Go through the entries below and return every line that contains "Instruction".
----- Information
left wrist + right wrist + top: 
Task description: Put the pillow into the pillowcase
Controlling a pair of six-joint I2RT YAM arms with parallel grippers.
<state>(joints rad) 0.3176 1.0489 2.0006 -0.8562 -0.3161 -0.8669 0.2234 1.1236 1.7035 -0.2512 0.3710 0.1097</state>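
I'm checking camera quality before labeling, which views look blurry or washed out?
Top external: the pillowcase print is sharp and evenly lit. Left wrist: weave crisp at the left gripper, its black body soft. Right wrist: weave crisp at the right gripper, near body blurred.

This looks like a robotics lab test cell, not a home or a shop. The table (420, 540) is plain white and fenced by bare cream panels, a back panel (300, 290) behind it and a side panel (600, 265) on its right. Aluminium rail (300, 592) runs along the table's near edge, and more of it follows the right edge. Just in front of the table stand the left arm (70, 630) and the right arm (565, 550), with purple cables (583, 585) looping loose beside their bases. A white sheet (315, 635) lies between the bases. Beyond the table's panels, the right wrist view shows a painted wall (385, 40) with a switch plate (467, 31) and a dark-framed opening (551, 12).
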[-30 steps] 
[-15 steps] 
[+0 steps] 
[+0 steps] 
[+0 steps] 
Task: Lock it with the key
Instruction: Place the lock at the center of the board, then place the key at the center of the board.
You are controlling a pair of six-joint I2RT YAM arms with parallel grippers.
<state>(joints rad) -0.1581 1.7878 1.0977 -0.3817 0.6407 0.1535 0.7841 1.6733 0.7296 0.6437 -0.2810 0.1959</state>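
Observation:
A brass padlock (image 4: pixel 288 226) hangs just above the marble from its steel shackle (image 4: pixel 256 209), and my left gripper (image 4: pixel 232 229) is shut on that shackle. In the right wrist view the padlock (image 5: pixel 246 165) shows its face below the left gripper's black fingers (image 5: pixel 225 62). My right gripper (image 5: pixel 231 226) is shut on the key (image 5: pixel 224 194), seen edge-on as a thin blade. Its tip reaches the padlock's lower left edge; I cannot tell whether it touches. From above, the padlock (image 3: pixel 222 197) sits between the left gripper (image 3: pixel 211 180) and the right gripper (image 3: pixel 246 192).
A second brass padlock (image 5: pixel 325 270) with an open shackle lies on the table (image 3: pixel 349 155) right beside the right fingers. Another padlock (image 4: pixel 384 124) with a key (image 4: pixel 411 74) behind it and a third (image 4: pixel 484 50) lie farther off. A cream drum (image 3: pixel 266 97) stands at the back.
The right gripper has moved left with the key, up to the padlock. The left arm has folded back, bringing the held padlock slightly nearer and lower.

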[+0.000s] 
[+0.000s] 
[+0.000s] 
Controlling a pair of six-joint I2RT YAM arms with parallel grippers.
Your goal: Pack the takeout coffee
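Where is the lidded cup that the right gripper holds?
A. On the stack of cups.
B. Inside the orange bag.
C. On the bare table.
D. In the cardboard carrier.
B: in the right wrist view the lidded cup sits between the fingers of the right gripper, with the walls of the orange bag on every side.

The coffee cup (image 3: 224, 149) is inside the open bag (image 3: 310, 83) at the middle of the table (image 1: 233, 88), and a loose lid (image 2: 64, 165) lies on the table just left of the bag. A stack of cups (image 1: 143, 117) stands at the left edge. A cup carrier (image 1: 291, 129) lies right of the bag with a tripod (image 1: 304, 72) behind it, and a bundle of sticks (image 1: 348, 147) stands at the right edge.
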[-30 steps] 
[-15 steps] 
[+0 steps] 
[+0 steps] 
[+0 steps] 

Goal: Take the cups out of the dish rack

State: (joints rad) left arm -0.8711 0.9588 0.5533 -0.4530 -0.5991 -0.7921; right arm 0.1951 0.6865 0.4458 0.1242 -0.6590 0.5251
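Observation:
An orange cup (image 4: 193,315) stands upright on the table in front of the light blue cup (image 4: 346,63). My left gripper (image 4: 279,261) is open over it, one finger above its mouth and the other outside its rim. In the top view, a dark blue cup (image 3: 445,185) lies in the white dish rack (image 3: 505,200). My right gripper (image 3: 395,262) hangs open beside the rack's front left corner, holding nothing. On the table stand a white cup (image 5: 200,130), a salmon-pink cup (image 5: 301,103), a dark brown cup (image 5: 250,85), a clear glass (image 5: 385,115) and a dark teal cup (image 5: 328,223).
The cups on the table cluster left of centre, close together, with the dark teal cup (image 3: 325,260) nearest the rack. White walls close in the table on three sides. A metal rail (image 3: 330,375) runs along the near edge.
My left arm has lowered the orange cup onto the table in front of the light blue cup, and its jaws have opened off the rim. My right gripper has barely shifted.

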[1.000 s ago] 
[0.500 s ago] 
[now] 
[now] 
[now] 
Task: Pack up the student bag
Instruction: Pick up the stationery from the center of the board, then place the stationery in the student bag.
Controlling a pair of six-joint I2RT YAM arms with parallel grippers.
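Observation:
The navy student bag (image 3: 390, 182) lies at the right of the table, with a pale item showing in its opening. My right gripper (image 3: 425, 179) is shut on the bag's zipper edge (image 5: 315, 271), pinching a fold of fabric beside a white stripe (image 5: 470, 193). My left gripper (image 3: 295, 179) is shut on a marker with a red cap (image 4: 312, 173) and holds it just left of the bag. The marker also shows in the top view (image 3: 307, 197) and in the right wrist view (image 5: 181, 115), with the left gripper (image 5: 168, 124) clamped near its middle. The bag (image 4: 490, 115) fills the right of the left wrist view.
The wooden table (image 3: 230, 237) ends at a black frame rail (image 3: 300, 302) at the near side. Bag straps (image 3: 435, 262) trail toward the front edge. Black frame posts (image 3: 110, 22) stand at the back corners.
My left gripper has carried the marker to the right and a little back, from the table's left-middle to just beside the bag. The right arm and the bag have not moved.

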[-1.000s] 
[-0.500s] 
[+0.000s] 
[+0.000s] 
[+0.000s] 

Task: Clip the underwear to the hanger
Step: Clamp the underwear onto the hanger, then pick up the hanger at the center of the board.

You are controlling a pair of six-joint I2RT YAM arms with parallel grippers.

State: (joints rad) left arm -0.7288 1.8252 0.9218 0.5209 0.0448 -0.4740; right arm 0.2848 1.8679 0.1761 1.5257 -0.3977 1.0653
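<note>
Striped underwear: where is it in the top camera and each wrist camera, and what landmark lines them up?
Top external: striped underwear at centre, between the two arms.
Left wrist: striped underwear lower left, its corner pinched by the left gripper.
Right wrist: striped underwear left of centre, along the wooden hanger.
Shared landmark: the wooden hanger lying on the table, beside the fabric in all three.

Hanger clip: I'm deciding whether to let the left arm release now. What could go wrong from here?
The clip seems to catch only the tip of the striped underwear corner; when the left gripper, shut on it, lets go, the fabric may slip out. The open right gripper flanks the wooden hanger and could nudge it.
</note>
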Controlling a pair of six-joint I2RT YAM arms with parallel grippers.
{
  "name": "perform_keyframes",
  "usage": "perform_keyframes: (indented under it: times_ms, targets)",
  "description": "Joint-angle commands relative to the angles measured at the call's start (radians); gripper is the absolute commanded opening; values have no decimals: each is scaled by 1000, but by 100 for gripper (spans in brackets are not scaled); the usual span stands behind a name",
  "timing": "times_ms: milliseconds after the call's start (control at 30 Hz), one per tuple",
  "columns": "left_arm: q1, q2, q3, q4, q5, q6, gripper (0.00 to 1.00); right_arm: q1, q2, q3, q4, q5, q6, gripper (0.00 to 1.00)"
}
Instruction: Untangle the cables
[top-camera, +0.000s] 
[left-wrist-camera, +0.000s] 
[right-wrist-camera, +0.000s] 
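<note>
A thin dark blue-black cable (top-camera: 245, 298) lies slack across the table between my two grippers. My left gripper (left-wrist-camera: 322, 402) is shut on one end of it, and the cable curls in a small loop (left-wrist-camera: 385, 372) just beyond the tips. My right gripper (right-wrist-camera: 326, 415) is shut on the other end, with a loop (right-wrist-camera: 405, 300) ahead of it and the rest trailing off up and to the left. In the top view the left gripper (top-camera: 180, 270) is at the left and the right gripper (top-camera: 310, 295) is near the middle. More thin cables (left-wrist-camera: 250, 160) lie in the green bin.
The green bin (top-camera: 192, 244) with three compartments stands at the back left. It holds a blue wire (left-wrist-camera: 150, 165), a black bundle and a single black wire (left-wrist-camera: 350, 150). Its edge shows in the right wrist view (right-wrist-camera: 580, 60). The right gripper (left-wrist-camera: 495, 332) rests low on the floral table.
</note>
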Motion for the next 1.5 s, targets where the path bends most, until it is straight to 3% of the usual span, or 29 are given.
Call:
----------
# Reply
Instruction: Place the lock at the center of the board, then place the key at the center of the board.
Instruction: Pick up the stationery from the center of the board, then place the stationery in the student bag.
Instruction: Untangle the cables

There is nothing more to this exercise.